Luna always dragged him off to parties. He wasn’t really sure how it had happened, really, that the two of them became friends, but it had, and here he was. She had stopped him right after the trial, of all times, when he was still crying and tired and disoriented, and invited him over. He hadn’t even remembered that she had invited him until he got her reminder owl. And because his father was dead, and his mother was depressed, and he had nothing left to care for, he did.
She was nice enough, Luna. She didn’t ask many questions. She was mostly just there, when he wanted her to be, and made him tea and ate dinner with him. They smoked together sometimes. It felt almost magical to him, the way it allowed him to just turn off his feelings, to stop caring about everything for just a moment. So magical that he hadn’t wanted to stop. He was starting to become afraid that he smoked too much. He couldn’t remember when he had last been sober for more than 24 hours. That was bad, probably. Wasn’t it?
She invited him to Muggle parties where he didn’t know anyone and stood in a corner awkwardly, hand around a glass that he never drank from. He didn’t much like alcohol, it made him tired and irritable and reminded him of the war. Somehow something always smelled like alcohol during the war. The Death Eaters always smelled like alcohol. The kitchen smelled like alcohol. The stairs smelled like alcohol. The floor was sticky with spilled wine and the air heavy with the disgusting sweetness of it, irritating his nose and sending his stomach roiling. Draco was the only death eater who didn’t drink during the war. He was too afraid of getting drunk and letting his guard down. Or saying something he might regret. So he hadn’t gotten drunk during the war, and after it had mostly lost his appeal.
Sometimes, when he hated himself, he drank.
He wasn’t sure why.
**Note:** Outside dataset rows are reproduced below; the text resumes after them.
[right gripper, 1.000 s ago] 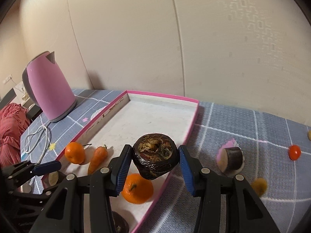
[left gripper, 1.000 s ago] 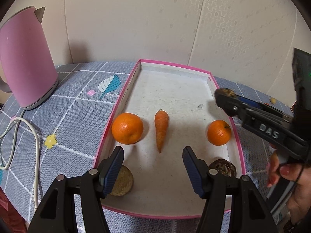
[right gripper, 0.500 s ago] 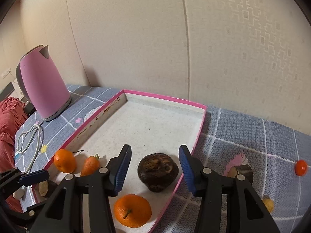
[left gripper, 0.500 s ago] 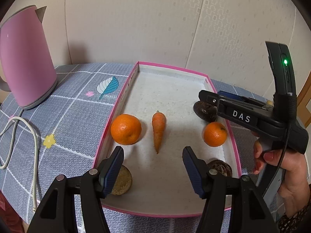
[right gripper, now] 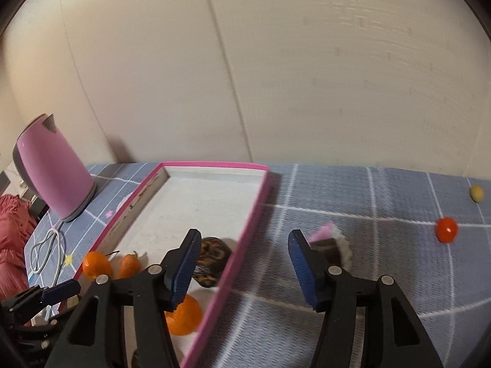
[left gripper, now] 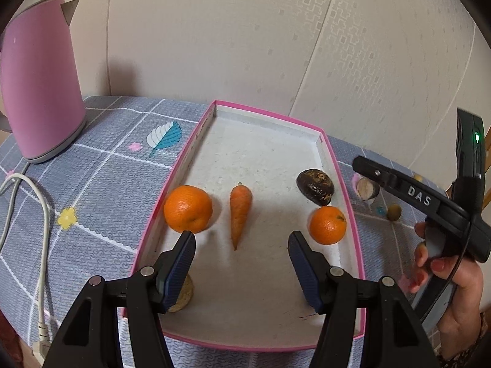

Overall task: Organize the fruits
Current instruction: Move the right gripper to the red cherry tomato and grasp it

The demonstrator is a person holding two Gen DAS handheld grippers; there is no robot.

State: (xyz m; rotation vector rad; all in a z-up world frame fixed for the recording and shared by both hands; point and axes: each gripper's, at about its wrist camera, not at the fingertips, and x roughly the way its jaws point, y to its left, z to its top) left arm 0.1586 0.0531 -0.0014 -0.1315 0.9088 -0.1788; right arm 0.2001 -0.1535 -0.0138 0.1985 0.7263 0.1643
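Note:
A pink-rimmed white tray (left gripper: 353, 224) holds a big orange (left gripper: 187, 208), a carrot (left gripper: 240, 211), a small orange (left gripper: 327, 225) and a dark brown fruit (left gripper: 315, 186) by its right wall. A tan round piece (left gripper: 184, 294) lies at the tray's near left. My left gripper (left gripper: 241, 256) is open and empty above the tray's near end. My right gripper (right gripper: 242, 263) is open and empty, over the tray's right rim (right gripper: 242, 239), with the dark fruit (right gripper: 211, 260) behind its left finger. It also shows from the side in the left wrist view (left gripper: 411, 193).
A pink kettle (left gripper: 36, 79) with a white cord (left gripper: 40, 214) stands left of the tray. On the cloth right of the tray lie a cut dark fruit piece (right gripper: 333, 250), a red tomato (right gripper: 446, 230) and a small yellow fruit (right gripper: 476, 193). A wall is close behind.
My right gripper opened, left the dark brown fruit in the tray by the right wall, and drew back to the right over the rim. My left gripper has barely moved.

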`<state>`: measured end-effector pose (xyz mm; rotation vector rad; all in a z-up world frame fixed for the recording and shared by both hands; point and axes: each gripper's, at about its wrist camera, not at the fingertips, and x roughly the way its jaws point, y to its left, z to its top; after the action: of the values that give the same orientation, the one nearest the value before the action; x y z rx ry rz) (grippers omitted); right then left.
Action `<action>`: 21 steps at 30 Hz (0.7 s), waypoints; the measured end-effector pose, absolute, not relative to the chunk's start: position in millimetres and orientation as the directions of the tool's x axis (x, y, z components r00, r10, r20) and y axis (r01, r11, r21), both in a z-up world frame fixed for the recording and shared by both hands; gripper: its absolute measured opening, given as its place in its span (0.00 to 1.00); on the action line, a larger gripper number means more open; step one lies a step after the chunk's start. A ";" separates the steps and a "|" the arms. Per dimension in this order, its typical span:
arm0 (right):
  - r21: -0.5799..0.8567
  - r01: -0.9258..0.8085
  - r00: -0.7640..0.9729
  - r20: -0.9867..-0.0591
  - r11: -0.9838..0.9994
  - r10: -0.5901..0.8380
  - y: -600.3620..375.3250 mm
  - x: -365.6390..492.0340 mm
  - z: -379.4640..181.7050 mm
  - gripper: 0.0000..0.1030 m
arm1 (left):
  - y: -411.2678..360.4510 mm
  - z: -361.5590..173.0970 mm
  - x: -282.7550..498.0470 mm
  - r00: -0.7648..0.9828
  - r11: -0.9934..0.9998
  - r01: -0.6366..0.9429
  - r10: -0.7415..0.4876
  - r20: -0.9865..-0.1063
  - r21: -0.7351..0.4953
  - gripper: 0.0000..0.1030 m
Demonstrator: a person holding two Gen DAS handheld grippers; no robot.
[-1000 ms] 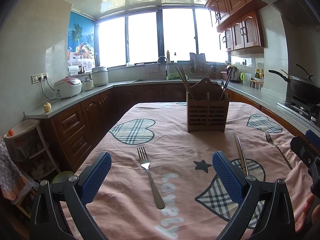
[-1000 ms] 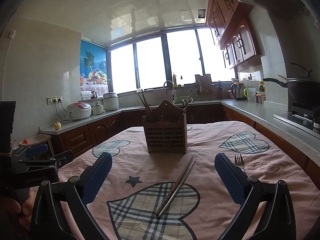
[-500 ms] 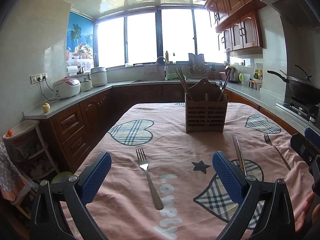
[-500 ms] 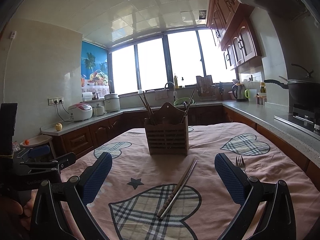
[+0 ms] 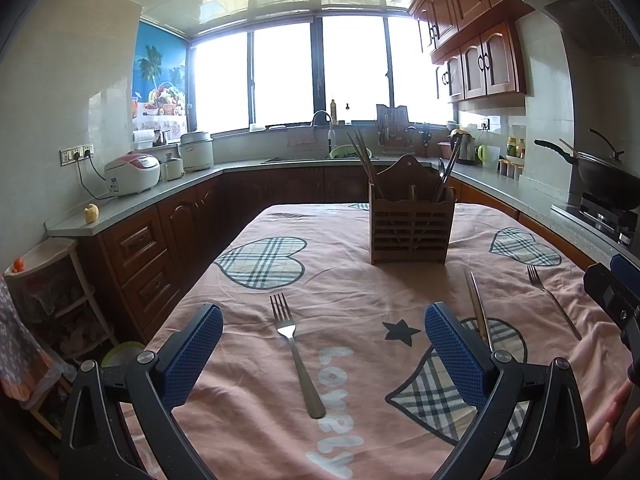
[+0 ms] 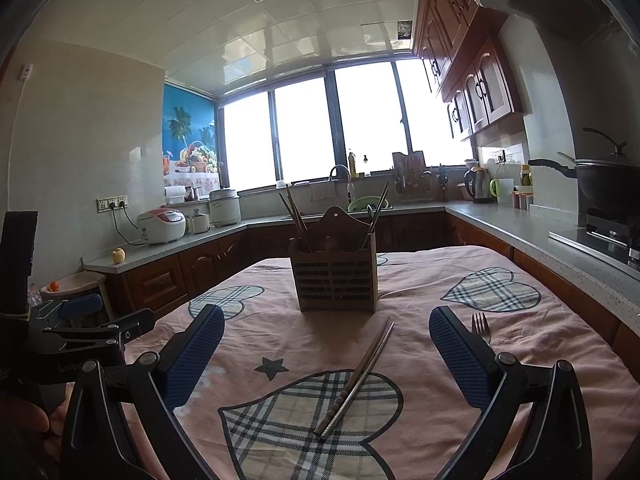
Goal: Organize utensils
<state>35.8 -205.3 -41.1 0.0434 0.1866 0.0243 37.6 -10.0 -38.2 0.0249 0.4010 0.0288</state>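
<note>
Left wrist view shows my left fingers (image 5: 324, 350) spread wide above the pink heart-patterned bench cloth (image 5: 360, 280), a steel fork (image 5: 294, 350) lying between them. My right fingers (image 6: 326, 356) gape too, over paired metal chopsticks (image 6: 356, 378). Beyond stands the slatted wooden utensil holder (image 6: 335, 280); a second fork (image 6: 480, 326) lies right.

Pink tablecloth (image 5: 352, 280) with plaid hearts; brown slatted holder (image 5: 411, 230); silver fork (image 5: 296, 354); blue-padded jaws
</note>
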 end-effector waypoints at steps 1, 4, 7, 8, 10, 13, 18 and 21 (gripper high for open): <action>0.045 -0.020 0.982 -0.185 0.999 0.028 -205.6 35.8 -41.1 1.00 | -9.7 -38.2 37.8 0.920 0.999 -0.023 0.033 -0.390 0.030 0.99; 0.046 -0.020 0.982 -0.186 0.999 0.028 -205.7 35.8 -41.1 1.00 | -9.9 -38.5 38.0 0.920 0.999 -0.022 0.031 -0.391 0.029 0.99; 0.048 -0.021 0.982 -0.186 0.999 0.030 -205.9 35.8 -41.0 1.00 | -10.0 -38.6 38.2 0.920 0.999 -0.021 0.030 -0.392 0.028 0.99; 0.049 -0.021 0.982 -0.186 0.999 0.030 -205.7 35.8 -40.8 1.00 | -10.3 -38.8 38.3 0.919 0.999 -0.020 0.030 -0.392 0.028 0.99; 0.048 -0.023 0.983 -0.183 0.999 0.031 -205.8 35.5 -41.0 1.00 | -10.4 -38.9 38.4 0.919 0.999 -0.019 0.029 -0.393 0.028 0.99; 0.048 -0.024 0.983 -0.181 0.999 0.032 -205.5 35.3 -41.1 1.00 | -10.8 -38.9 38.7 0.919 0.999 -0.021 0.031 -0.392 0.031 0.99; 0.048 -0.027 0.983 -0.178 0.998 0.035 -204.8 35.4 -40.0 1.00 | -11.2 -39.0 38.7 0.919 0.999 -0.021 0.031 -0.392 0.031 0.99; 0.049 -0.027 0.983 -0.178 0.998 0.035 -204.8 35.5 -39.8 1.00 | -11.2 -38.9 38.7 0.919 0.999 -0.021 0.031 -0.392 0.031 0.99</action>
<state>35.5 -204.8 -39.8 0.0469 0.1801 0.0314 38.7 -11.2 -38.9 0.0266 0.4035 0.0266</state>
All he knew was that he hated himself, and he had the incredible urge to do things he hated even more, so at the end of the day all he felt was the most profound self-disgust he had ever experienced.
He didn’t drink on most days, though.
Mostly he stood in the corner, watching, pretending to drink. He noticed that if he was always holding a full glass, even if he never drank from it, people would stop trying to get him something to drink or refill the glass he was already holding. He’d smoke if there were other people smoking, but he was never the first to start. He brought his joints to parties already rolled because he got so nervous when people watched him roll that his hands began to shake, which was ridiculous, but that was the way it was, so he rolled them at home and brought them to parties and if nobody there was smoking he’d sometimes smoke them alone in his room after he came home.
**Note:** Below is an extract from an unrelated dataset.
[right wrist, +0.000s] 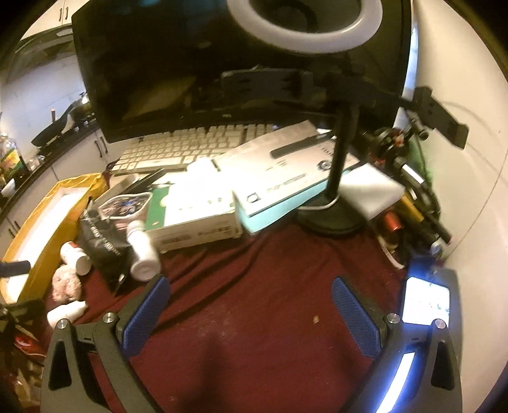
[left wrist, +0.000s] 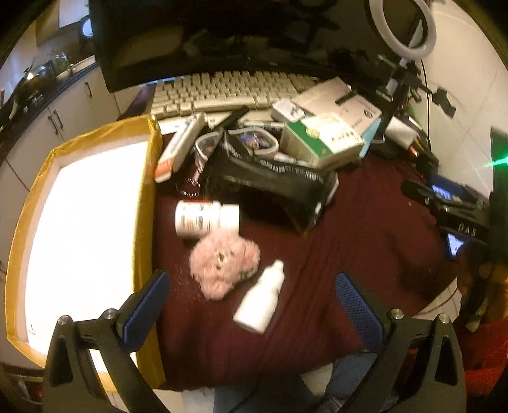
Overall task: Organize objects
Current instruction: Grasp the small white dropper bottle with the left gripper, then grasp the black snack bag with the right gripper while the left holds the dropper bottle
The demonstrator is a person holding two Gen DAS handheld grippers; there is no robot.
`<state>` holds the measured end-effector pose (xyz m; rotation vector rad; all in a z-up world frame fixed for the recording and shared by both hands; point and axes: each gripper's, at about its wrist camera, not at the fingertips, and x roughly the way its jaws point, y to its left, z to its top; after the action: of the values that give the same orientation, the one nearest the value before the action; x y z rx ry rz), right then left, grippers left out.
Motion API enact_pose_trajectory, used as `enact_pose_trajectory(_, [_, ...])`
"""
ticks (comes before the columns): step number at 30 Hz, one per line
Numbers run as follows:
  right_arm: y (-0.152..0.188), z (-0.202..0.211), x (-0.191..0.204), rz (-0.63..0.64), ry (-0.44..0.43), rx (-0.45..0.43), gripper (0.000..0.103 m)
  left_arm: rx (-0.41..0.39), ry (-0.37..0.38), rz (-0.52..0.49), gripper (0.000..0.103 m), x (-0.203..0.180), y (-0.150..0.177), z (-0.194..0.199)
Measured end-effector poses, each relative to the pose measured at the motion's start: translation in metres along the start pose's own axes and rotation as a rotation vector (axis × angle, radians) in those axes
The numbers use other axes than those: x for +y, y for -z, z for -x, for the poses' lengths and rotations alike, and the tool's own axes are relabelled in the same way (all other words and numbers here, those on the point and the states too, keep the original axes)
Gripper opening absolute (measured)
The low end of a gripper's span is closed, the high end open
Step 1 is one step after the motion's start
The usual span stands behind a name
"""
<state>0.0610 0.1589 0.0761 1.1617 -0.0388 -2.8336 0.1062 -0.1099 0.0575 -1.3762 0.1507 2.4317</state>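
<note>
A dark red cloth (left wrist: 365, 222) covers the desk, and most of the clutter sits toward its far side. Along the left edge lies a shallow box (left wrist: 144, 197) with yellow walls and a bare white floor. Just beside it on the cloth are a white pill bottle (left wrist: 203, 219) on its side, a pink fluffy toy (left wrist: 222, 263) touching it, and a small white dropper bottle (left wrist: 260, 298) lying tilted next to the toy. Behind them stands a black pouch (left wrist: 270, 187), then a pile of cardboard boxes (left wrist: 324, 139) in front of a pale keyboard (left wrist: 222, 92) and a dark monitor (right wrist: 190, 63). A ring light (right wrist: 304, 28) rises on a black stand at the right. Kitchen cabinets (left wrist: 63, 114) and a counter show at far left. The left gripper (left wrist: 254, 298) hangs over the dropper bottle, jaws wide apart, holding nothing. The right gripper (right wrist: 250, 308) hangs over bare cloth, jaws likewise spread and empty, beside a lit phone (right wrist: 425, 305).
</note>
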Motion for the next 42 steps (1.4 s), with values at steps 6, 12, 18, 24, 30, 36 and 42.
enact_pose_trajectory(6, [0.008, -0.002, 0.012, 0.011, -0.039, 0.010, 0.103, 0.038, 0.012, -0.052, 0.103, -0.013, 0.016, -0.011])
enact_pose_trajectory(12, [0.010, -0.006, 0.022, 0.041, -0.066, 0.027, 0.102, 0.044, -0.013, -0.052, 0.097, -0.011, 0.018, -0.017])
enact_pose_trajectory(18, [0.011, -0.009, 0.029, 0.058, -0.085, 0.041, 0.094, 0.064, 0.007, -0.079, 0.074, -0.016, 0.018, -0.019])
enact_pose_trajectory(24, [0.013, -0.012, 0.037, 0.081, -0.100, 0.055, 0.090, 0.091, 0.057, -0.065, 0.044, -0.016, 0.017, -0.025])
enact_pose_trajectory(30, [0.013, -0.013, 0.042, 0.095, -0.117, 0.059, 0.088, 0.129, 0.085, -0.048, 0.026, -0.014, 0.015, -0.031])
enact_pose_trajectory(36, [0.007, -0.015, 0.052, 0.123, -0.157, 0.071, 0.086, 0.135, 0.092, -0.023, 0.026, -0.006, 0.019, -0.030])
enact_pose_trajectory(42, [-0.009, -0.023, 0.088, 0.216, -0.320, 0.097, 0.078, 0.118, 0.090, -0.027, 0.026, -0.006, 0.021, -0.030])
He’d started smoking before bed sometimes. It was a worrying habit, but he told himself it wasn’t that bad since he still went to bed most days without it. Dreamless Sleep didn’t count.
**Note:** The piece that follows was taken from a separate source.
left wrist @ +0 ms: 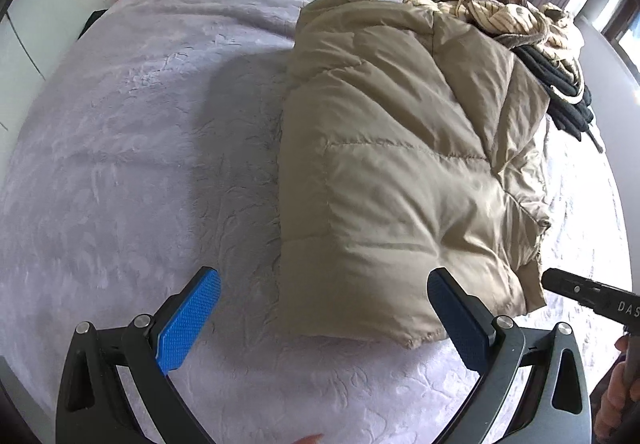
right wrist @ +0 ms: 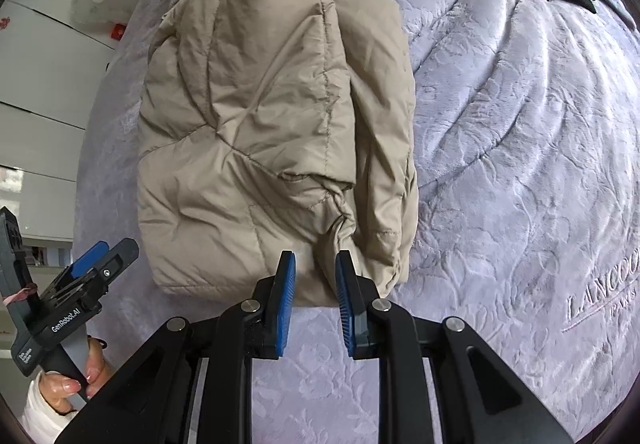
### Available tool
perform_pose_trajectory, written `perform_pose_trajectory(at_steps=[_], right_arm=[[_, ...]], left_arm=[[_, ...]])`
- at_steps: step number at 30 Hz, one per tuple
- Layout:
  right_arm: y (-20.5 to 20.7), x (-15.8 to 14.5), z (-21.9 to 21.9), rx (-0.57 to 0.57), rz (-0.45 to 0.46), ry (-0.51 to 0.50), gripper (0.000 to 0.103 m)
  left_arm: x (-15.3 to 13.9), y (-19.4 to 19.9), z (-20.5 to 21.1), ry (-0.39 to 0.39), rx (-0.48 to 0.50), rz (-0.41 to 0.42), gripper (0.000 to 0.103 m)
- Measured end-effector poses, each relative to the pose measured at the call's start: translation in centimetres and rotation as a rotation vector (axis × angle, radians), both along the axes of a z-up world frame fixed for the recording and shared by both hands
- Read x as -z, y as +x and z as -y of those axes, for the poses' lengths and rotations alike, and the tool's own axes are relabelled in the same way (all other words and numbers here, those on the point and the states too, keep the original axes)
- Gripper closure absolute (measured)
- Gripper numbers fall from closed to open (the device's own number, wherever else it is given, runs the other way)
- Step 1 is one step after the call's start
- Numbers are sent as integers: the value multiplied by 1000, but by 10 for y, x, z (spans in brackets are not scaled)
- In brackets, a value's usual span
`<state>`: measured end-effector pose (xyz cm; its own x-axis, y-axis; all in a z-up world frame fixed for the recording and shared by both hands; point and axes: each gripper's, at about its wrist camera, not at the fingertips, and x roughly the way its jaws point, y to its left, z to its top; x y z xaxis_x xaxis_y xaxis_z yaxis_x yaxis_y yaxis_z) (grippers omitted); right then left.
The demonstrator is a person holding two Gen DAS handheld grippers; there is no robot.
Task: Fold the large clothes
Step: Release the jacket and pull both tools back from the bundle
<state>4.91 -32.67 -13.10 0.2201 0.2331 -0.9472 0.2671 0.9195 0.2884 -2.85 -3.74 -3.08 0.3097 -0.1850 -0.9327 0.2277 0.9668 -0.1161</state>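
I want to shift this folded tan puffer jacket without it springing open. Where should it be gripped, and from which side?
Grip the tan puffer jacket at its near edge, coming in low from the front, one gripper per corner. The layers stack there, so pinching through all of them probably keeps the fold shut. The right gripper is already at that edge.

- Left gripper (left wrist: pixel 324 292): blue-padded jaws spread wide apart, nothing between them.
- Right gripper (right wrist: pixel 316 272): jaws close together but still parted, a narrow gap between the fingertips.
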Motion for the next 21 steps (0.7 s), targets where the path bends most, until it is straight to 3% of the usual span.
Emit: perform_pose_trajectory(at_steps=[2, 6, 9, 14, 17, 18, 19, 21], right_arm=[[-4, -2, -5, 0, 6, -12, 52], [-11, -12, -21, -7, 22, -36, 44], [-14, -18, -28, -5, 25, -55, 24], [-22, -32, -39, 4, 51, -89, 17], [-27, -43, -46, 11, 69, -114, 16], [-31, -47, -49, 22, 91, -110, 14], [-34, -51, -50, 32, 108, -108, 1], [-36, -60, -53, 41, 141, -122, 0]], left_arm=[[-3, -2, -1, 19, 3, 0, 0], [-10, -6, -2, 58, 9, 16, 0], [-19, -11, -4, 94, 6, 58, 0], [-28, -14, -18, 46, -1, 76, 0], [-35, -18, -22, 74, 3, 92, 0], [-38, -20, -24, 78, 3, 97, 0], [-41, -23, -25, 71, 5, 100, 0], [-48, -29, -27, 57, 11, 104, 0]])
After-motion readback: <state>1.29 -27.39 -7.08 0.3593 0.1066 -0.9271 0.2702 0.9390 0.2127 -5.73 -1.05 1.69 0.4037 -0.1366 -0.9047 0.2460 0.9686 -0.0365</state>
Sometimes he’d have sex with people. He’d never thought of himself as especially handsome, but people were constantly trying to sleep with him. Even women, which surprised him, because sometimes straight men would come up to him and try to start a conversation, try to talk about women, and they all seemed to have in common that none of the women ever wanted to sleep with them. They’d try to commiserate with Draco about it, but he couldn’t relate. He wondered whether it was because he looked gay. Whether straight women could sense it and sought him out because of it. Or whether they simply wanted someone to listen to them instead of talk, which Draco was superb at - mostly because he had very little to say to them. Who knew. Draco certainly didn’t.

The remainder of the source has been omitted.